- INPUT DATA
★ ★ ★
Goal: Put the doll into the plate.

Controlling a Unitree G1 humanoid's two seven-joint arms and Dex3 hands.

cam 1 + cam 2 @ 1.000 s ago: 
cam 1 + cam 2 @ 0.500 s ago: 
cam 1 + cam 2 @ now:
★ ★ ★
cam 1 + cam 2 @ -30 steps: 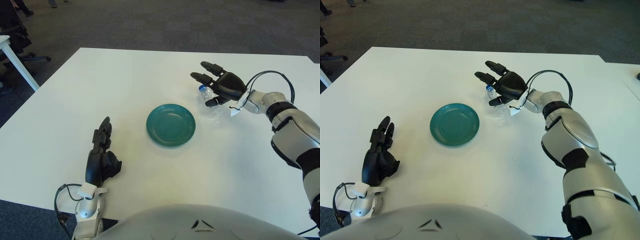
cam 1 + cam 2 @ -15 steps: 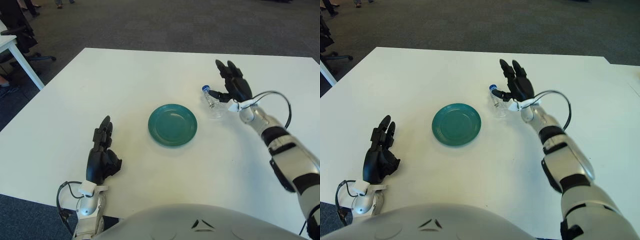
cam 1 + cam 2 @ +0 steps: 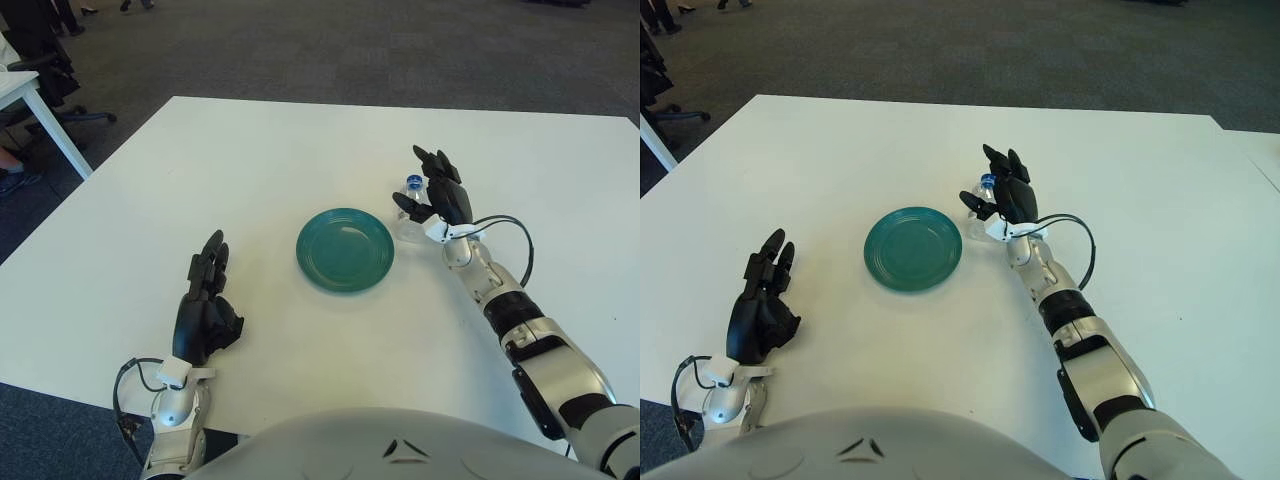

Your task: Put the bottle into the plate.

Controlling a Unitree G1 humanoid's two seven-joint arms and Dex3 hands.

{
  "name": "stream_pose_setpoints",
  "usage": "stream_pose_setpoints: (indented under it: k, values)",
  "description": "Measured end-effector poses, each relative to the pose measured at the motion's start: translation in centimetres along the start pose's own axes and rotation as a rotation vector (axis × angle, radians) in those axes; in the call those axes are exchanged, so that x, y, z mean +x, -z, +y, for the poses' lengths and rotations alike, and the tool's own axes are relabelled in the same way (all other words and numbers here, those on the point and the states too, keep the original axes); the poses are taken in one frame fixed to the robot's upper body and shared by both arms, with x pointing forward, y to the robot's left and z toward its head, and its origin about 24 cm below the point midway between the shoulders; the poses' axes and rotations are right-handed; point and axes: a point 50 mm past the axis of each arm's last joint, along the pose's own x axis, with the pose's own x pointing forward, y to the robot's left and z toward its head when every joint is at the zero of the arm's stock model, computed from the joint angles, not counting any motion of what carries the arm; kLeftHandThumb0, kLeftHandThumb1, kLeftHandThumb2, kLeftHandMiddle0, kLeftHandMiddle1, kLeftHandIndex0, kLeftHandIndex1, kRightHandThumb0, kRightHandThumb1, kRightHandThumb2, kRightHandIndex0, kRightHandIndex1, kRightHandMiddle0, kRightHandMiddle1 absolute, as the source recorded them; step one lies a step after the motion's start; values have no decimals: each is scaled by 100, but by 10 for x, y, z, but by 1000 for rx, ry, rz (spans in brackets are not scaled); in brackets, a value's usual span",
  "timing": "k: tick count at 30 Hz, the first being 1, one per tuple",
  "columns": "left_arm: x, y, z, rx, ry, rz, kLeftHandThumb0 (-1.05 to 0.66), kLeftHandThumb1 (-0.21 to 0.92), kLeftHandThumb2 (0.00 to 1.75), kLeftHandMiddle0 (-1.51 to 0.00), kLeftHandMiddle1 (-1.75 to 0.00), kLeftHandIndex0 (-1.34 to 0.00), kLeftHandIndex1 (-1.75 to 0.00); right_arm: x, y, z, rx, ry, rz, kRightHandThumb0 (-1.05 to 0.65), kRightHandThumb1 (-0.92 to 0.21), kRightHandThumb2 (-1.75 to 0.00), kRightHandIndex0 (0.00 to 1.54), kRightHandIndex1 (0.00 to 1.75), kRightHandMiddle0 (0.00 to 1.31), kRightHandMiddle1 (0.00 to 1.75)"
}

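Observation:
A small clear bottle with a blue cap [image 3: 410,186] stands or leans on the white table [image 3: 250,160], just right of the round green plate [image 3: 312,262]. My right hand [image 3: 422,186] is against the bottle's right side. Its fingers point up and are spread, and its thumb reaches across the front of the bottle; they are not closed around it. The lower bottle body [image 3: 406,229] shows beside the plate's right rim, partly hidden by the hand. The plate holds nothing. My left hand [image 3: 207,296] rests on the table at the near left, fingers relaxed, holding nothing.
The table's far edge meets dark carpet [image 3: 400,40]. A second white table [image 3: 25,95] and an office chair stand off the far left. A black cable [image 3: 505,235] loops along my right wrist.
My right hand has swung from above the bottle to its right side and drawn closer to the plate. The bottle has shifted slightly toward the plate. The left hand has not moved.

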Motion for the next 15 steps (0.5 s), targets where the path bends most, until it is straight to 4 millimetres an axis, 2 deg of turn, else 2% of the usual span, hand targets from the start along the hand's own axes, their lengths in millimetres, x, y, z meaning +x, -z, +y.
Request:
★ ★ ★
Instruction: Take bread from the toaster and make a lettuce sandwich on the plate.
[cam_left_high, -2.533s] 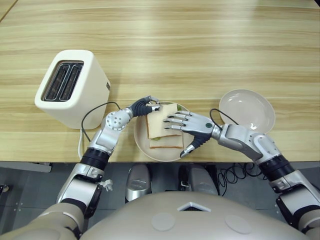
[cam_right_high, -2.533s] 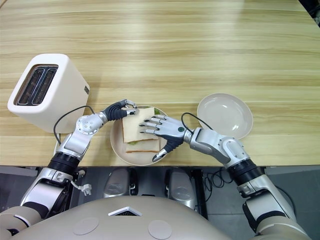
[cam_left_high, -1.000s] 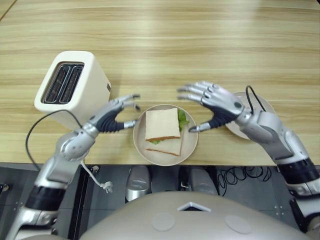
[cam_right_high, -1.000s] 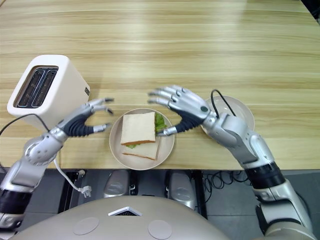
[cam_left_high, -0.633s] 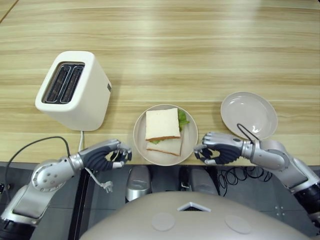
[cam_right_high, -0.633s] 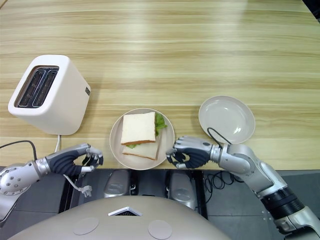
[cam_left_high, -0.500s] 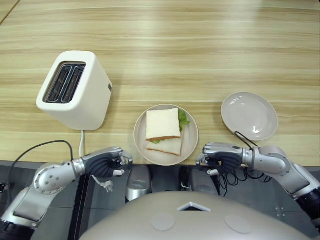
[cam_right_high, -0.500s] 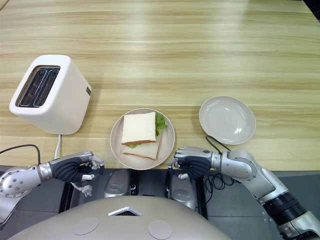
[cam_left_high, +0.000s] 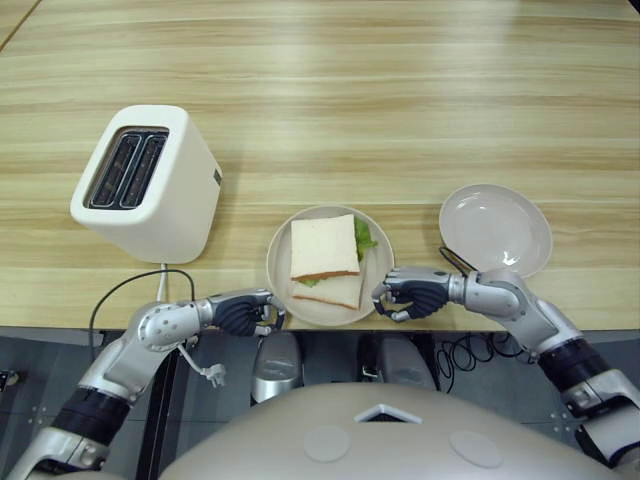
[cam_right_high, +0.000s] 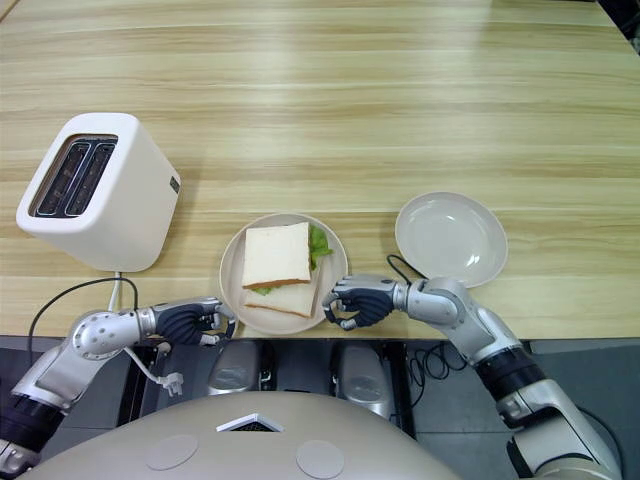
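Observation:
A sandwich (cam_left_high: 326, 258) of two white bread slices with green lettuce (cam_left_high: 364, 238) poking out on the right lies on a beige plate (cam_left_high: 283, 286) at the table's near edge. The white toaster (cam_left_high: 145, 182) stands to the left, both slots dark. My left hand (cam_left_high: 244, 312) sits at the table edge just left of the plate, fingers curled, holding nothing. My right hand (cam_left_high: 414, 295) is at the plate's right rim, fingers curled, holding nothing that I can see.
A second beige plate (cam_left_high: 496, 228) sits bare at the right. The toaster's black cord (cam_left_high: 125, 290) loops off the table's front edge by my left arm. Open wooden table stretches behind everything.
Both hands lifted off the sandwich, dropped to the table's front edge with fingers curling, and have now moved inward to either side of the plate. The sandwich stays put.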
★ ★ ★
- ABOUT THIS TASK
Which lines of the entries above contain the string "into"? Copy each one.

- TASK RESPONSE
Goal: Put the doll into the plate.
Your task: Put the bottle into the plate.

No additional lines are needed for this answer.